Did I mention the full length mirror?  Checked twice?
How did I not notice that I was not wearing pants?  I promise you, this is not something I do on any regular basis.  I can be forgetful and even absent minded, but I am not THAT bad.
To say that I felt stupid would be a gross insult to the word “stupid”.  But the real question is why did I do that in the first place?
The answer is simple.  I was frustrated with my wife.  I was so frustrated and cranky that she was possibly going to make me late(notice the word “possibly” there), I was so focused on her that I didn’t see me.
I was blinded by my own anger.
As it turned out, by the time I took off my one shoe, went and found my pants, put them on, and got to the car, my wife was already sitting inside it, patiently waiting for  me with her always beautiful smile.
In the end, I was the one who made us late.  Not a lot late, only enough to annoy me.

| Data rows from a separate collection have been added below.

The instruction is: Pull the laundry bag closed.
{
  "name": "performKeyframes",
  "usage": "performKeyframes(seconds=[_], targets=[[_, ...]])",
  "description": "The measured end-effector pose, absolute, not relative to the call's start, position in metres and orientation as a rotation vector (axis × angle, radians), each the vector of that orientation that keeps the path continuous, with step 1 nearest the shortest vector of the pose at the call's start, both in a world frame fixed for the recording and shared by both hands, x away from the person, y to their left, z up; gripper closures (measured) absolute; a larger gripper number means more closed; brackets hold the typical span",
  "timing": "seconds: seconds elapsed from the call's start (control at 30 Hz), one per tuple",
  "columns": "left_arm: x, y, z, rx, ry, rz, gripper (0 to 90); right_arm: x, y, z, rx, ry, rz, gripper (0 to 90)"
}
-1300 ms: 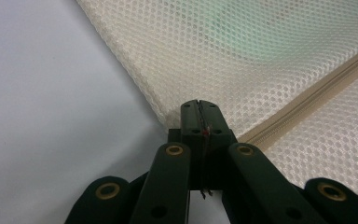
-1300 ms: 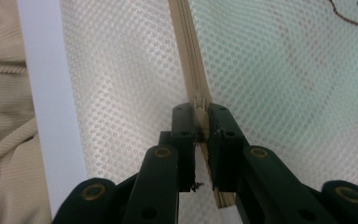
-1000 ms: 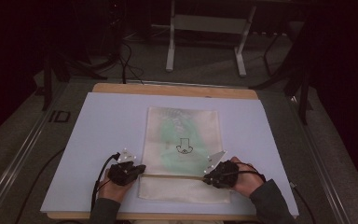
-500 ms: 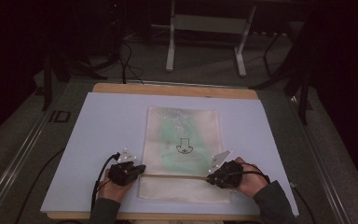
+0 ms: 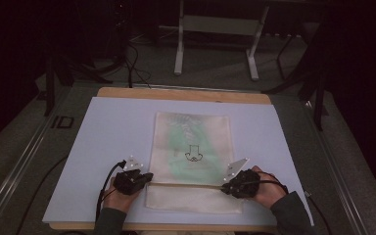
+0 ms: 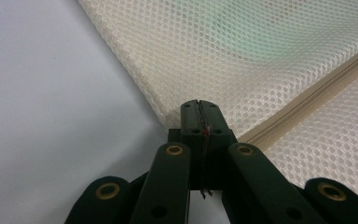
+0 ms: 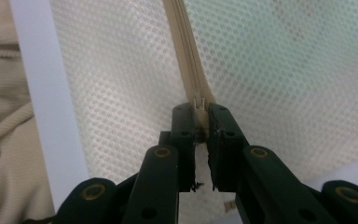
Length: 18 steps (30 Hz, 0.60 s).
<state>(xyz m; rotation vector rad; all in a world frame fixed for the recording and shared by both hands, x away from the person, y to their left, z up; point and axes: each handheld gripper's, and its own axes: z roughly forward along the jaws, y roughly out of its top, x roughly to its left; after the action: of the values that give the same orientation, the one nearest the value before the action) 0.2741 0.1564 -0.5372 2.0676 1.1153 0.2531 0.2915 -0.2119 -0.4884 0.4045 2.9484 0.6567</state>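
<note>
A person's forearms enter at six o'clock in the high view, each hand wrapped around a black gripper and resting low on the table. The left gripper (image 5: 144, 177) points toward three o'clock, its jaws pressed together on the left edge of a cream mesh bag (image 5: 193, 147) at the end of its zipper (image 6: 307, 105). The right gripper (image 5: 226, 185) points toward nine o'clock, jaws pinching the zipper pull (image 7: 199, 100) at the bag's right edge. The mesh bag lies flat at the table's centre, something pale green showing through it, with a small black outline drawing on its front; no words are readable. Under it is a pale lilac sheet (image 5: 112, 132) on a wooden tabletop (image 5: 186, 94). "ID" (image 5: 61, 122) is marked at nine o'clock beside the table. At twelve o'clock, a dim carpeted room holds a metal stand (image 5: 215, 36) and cables.
</note>
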Motion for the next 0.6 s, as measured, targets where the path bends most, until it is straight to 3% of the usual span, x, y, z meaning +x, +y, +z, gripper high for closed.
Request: performKeyframes(seconds=[0.6], targets=[[0.274, 0.156, -0.537, 2.067, 1.117, 0.255, 89.3, 0.292, -0.242, -0.492, 0.512, 2.938, 0.683, 82.4]])
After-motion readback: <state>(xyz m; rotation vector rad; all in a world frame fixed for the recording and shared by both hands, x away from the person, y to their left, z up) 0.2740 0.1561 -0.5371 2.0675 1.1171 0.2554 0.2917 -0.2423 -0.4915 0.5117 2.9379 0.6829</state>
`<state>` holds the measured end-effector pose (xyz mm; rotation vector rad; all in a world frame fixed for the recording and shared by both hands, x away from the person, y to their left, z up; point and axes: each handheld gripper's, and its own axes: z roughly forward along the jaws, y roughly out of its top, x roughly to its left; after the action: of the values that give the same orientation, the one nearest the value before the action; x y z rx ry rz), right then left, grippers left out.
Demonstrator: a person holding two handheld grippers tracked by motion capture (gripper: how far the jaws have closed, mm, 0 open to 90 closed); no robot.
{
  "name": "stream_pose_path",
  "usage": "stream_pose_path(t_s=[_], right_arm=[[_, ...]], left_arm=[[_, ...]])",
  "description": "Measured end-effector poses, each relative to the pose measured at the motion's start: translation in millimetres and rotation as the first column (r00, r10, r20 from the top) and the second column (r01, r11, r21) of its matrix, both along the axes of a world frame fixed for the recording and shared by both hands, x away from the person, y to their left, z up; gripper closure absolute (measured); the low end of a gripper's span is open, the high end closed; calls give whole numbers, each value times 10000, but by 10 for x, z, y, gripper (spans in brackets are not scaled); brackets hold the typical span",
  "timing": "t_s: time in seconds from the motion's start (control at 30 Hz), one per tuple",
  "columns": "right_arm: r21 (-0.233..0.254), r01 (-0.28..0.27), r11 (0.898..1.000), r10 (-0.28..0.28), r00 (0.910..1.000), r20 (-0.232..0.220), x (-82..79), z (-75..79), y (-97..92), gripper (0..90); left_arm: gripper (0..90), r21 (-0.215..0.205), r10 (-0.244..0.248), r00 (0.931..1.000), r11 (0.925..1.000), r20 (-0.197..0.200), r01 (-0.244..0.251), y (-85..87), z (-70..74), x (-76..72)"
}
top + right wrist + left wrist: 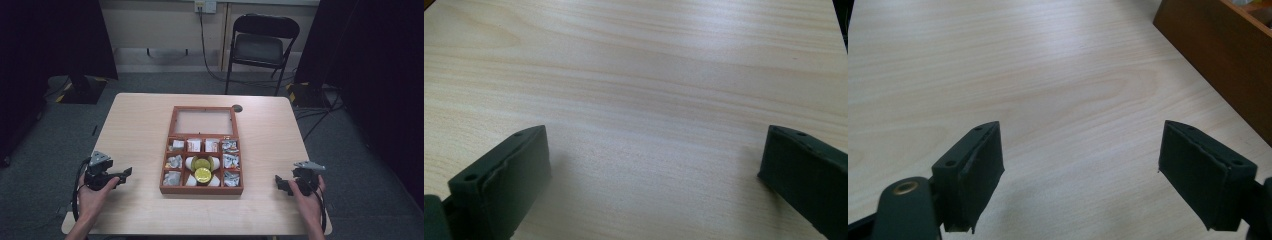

Focusing on the faults of others only allows us to ignore our own problems.  It definitely doesn’t solve theirs.  Growth and change only happen after we take responsibility for our own issues and stop worrying about everybody else's issues.
It’s much harder to get angry with someone when we recognize that we do stuff that’s even dumber than someone else and, in fact, we are the same as them and no better.  Otherwise, we can blind ourselves to our weakness and not see that it is truly there.

And no one likes getting caught with their pants down.